No caso em apreço, provado que foi que, no momento em que o Autor que circulava, ao volante do seu automóvel, na estrada nacional n.º 308 , no sentido Viana do Castelo / Vila Verde, na parte em que esta via cruza com a estada nacional n.º 204, os semáforos colocados na EN 308, não estavam a funcionar ao passo que para quem circulava na EN 204 os mesmos se apresentavam com o sinal verde, o que provocou o embate do veiculo do Autor com o de um terceiro que circulava nesta última estrada, do qual resultaram os danos cuja indemnização aquele peticiona na presente acção, uma vez que o Réu, aqui recorrente, nenhuma prova fez que cumprira o seu dever de vigilância do funcionamentos dos semáforos em questão ou que, aquela avaria se devera a circunstâncias anormais e imprevisíveis, é que a sentença impugnada atribuiu ao réu a responsabilidade pelos ocorridos danos, nos termos do mencionado art. 493º, n.º 1, e em conjugação com o estatuído no DL n.º 48.051, de 21/11/67- – cfr. neste sentido os acordãos deste STA de 23-05-2000, de 15-01-2003, de 9-03-2006 nos Proc.ºs n.º 46008, 1253/02 e 69/05, respectivamente
Neste último acórdão, tratando de situação idêntica à dos presentes autos, escreve-se:
“ … dada a presunção de culpa da Ré recorrente, à Autora recorrida incumbia, apenas, o ónus da prova da base da presunção, ou seja, o facto conhecido de o acidente ter sido causado pelo deficiente funcionamento da sinalização luminosa, cuja operacionalidade incumbia à Ré, ficando a Autora dispensada, assim, da prova da culpa concreta ou de serviço, por parte da Ré.

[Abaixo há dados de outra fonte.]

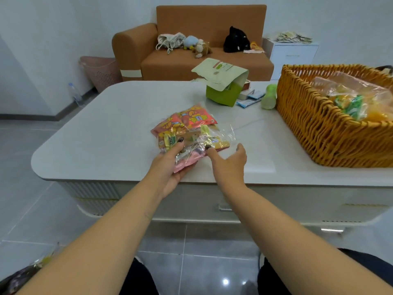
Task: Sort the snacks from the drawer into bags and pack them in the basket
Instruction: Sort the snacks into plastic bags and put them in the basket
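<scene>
A clear plastic bag (221, 133) holding red and pink snack packets (191, 120) lies on the white table (106, 135) near its front edge. My left hand (170, 165) grips the near end of the bag, thumb on top and fingers underneath. My right hand (228, 161) hovers just right of it, fingers fairly straight, with the index finger touching the bag's plastic. A woven orange basket (314, 128) stands at the right of the table and holds clear bags of green and yellow snacks (350, 105).
A green box with a pale paper pouch (223, 86), blue packets (251, 99) and a green bottle (269, 96) lie at the table's back. Behind are a brown sofa (191, 56), a pink hamper (100, 71) and a white cabinet (293, 56). A drawer handle (224, 207) shows below the tabletop.
</scene>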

Sobre esta última impendia o ónus da prova de que haviam sido adoptadas todas as providências que, segundo a experiência comum e as regras técnicas aplicáveis, fossem susceptíveis de afastar o perigo, prevenindo o dano, que se não teria ficado a dever a culpa sua, ou que se teria igualmente produzido, ainda que não existisse culpa da sua parte.
Assim, tendo o Autor feito a prova que lhe competia – cfr. pontos A) a J) e AC) -, sendo que a Ré recorrente não fez prova, como lhe competia, de factos que ilidissem a presunção de culpa que sobre ela recaía, conclui-se, tal como a decisão recorrida, pela verificação da sua culpa na produção do evento danoso e, verificados que estão os restantes pressupostos, pela responsabilidade civil do recorrente pelo danos sofridos pelo Autor, aqui recorrido .
Improcede, deste modo toda a alegação do recorrente.
IV. Nos termos e com os fundamentos expostos, acordam em negar provimento ao recurso, mantendo a decisão recorrida.
Sem custas.
Lisboa, 5 de Dezembro de 2007. - Freitas Carvalho (relator) – Santos BotelhoRui Botelho.